The chicken in question came from an Aurora Alimentos Central Cooperative plant in the southern state of Santa Catarina, according to a registration number given in the statement (SIF601). The number is listed in the database of AQSIQ, China’s Administration of Quality Supervision, Inspection and Quarantine.

The Aurora Alimentos Central Cooperative is one of the largest industrial conglomerates in Brazil, with 13 affiliated cooperatives, more than 7,000 members and more than 15,000 employees. The cooperative, established in 1993, exports to 80 countries around the world, supplying halal and non-halal frozen whole chicken and frozen chicken parts.

“Aurora Alimentos is a long-established and reputable company in Brazil that has several plants. They are well known for their high-quality products and they export to many Arab and African countries,” said Khazraji.

A spokesperson from the Centre for Food Safety in Hong Kong said that according to current scientific information, there is no evidence indicating that humans can be infected by the coronavirus via food.

In addition, the World Health Organization and the U.S. Centers for Disease Control and Prevention have said the risk of contracting coronavirus through food is very low, with the virus spreading primarily through contact with contaminated droplets from coughing and sneezing.


According to Khazraji, Brazilian meat companies have implemented strict safety protocols to limit the spread of COVID-19, such as halting all visits to plants and conducting weekly swab tests.

“Most meatpacking facilities have stopped receiving visits from other cities. If there is a strong necessity for someone to inspect a meatpacking plant, from the Ministry of Health or Ministry of Agriculture, for example, this person would have to have to get tested for coronavirus after arriving in the city.

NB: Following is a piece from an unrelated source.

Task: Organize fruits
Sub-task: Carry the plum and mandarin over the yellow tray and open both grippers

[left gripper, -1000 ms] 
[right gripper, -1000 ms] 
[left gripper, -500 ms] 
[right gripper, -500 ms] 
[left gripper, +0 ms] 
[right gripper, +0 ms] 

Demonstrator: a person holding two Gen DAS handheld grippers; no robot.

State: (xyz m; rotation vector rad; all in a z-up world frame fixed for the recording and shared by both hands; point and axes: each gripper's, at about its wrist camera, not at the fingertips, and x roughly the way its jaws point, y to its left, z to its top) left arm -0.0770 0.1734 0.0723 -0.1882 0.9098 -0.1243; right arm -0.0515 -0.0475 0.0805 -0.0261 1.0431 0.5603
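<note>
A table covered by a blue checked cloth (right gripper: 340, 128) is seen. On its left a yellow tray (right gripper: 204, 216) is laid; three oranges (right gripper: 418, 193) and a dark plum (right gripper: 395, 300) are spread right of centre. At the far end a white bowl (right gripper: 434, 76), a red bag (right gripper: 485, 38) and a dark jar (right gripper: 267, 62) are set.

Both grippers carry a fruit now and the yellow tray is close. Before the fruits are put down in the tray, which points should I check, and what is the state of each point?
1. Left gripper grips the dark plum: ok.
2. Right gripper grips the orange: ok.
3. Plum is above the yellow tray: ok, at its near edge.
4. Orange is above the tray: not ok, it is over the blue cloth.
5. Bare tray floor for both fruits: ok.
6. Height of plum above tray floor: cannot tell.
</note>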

After a couple of days, if the results are negative, it is possible for them to enter the facility,” he said.

Prior to the coronavirus pandemic, Brazil’s meat plants also received foreign delegations from authorities in Muslim and non-Muslim countries, who would come to inspect and check the halal production process.

Delegations included from the Emirates Authority for Standardization and Metrology (ESMA), Saudi Standards, Metrology and Quality Organization (SASO), and Department of Islamic Development Malaysia (JAKIM). However, these visits have been stopped since January due to the pandemic.

Additionally, Brazilian meat companies are required to monitor those with coronavirus symptoms, conduct weekly tests for all employees, and immediately remove for 14 days anyone suspected of having been infected.

Every meatpacking facility in Brazil also has a permanent team of medical specialists working on site, according to Khazraji.